=== WHAT YOU HAVE TO DO ===
Retype the data below verbatim; pictures do not belong in the copy.
★ ★ ★ ★ ★
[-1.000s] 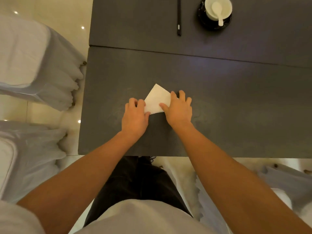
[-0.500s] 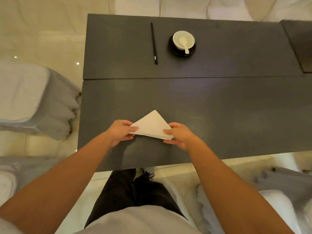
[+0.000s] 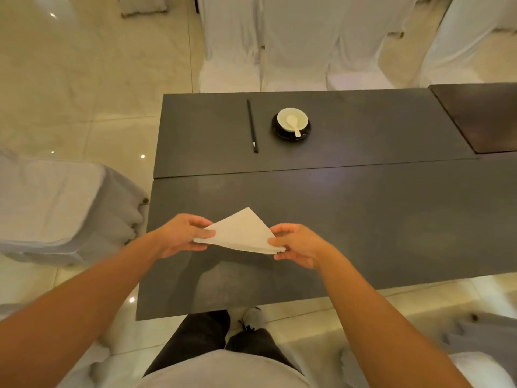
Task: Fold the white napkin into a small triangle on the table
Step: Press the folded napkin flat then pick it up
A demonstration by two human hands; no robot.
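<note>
Hands are gripping the napkin: the left hand (image 3: 181, 233) is pinching the left corner of the white napkin (image 3: 242, 233) between thumb and fingers, and the right hand (image 3: 296, 245) is pinching the right corner the same way. The napkin is already showing as a triangle, its point aiming away from the person, its long layered edge running between the two hands. It appears to be hanging just above the near part of the dark counter (image 3: 363, 219) rather than lying on it, though the gap is hard to judge from this angle.

By the look of it, the folding itself is nearly done, and the step in hand is checking or squaring the shape. The layers at the right corner are looking slightly uneven, so the next move is probably calling for lining them up, laying the napkin flat on the counter and pressing the creases; another fold may be needed if a smaller triangle is wanted.

Farther off on the counter, a small pale bowl (image 3: 292, 119) is sitting on a dark saucer (image 3: 279, 134) with a pale spoon (image 3: 293, 124) resting in it. Just to its left a dark chopstick (image 3: 252, 126) is lying. Both are well apart from the napkin.
</note>
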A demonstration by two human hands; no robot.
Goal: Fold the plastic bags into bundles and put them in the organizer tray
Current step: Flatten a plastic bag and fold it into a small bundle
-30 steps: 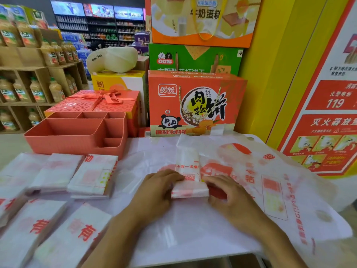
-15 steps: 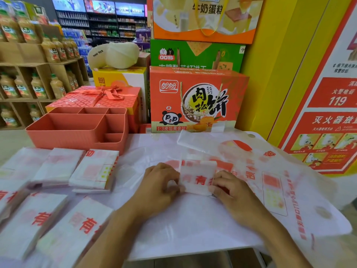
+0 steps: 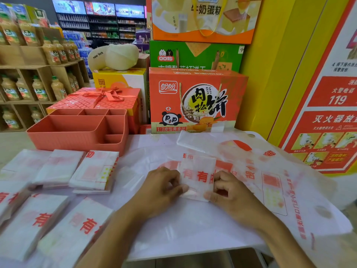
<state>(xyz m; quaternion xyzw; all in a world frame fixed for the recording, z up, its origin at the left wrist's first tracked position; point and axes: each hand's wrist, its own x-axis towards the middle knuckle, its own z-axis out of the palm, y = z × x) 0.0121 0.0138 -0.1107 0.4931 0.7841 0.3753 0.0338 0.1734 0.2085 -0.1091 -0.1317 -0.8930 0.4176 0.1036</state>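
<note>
Head view: the left grip [image 3: 160, 187] and right grip [image 3: 229, 190] pinch a small bundle [image 3: 197, 176] by its side edges, mid-worktop [image 3: 183, 238], atop a spread bag [image 3: 270, 180]. Folded bags [image 3: 94, 171] lie to the left, just before the tray [image 3: 77, 132]. Behind stands an orange box [image 3: 193, 97].

Bright even light, blurred, warped edges
</note>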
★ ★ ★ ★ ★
=== WRITTEN ANSWER ===
[-1.000s] 
[-0.500s] 
[+0.000s] 
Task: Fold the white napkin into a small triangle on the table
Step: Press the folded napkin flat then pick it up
A demonstration by two human hands; no robot.
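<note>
Hands are gripping the napkin: the left hand (image 3: 181, 233) is pinching the left corner of the white napkin (image 3: 242, 233) between thumb and fingers, and the right hand (image 3: 296, 245) is pinching the right corner the same way. The napkin is already showing as a triangle, its point aiming away from the person, its long layered edge running between the two hands. It appears to be hanging just above the near part of the dark counter (image 3: 363, 219) rather than lying on it, though the gap is hard to judge from this angle.

By the look of it, the folding itself is nearly done, and the step in hand is checking or squaring the shape. The layers at the right corner are looking slightly uneven, so the next move is probably calling for lining them up, laying the napkin flat on the counter and pressing the creases; another fold may be needed if a smaller triangle is wanted.

Farther off on the counter, a small pale bowl (image 3: 292, 119) is sitting on a dark saucer (image 3: 279, 134) with a pale spoon (image 3: 293, 124) resting in it. Just to its left a dark chopstick (image 3: 252, 126) is lying. Both are well apart from the napkin.
</note>
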A demonstration by two human hands; no robot.
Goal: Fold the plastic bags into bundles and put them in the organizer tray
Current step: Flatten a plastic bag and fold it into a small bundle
-30 steps: 
-15 steps: 
+0 steps: 
<state>(xyz m; quaternion xyzw; all in a world frame fixed for the recording, z up, its origin at the left wrist's first tracked position; point and axes: each hand's wrist, its own x-axis towards the middle knuckle, its own z-axis out of the palm, y = z × x) 0.0121 0.0138 -0.1107 0.4931 0.7841 0.3753 0.0338 0.1734 0.2085 -0.1091 -0.1317 -0.8930 0.4176 0.1036</state>
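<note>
Head view: the left grip [image 3: 160, 187] and right grip [image 3: 229, 190] pinch a small bundle [image 3: 197, 176] by its side edges, mid-worktop [image 3: 183, 238], atop a spread bag [image 3: 270, 180]. Folded bags [image 3: 94, 171] lie to the left, just before the tray [image 3: 77, 132]. Behind stands an orange box [image 3: 193, 97].

Bright even light, blurred, warped edges
</note>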

Nothing further remains for this exercise.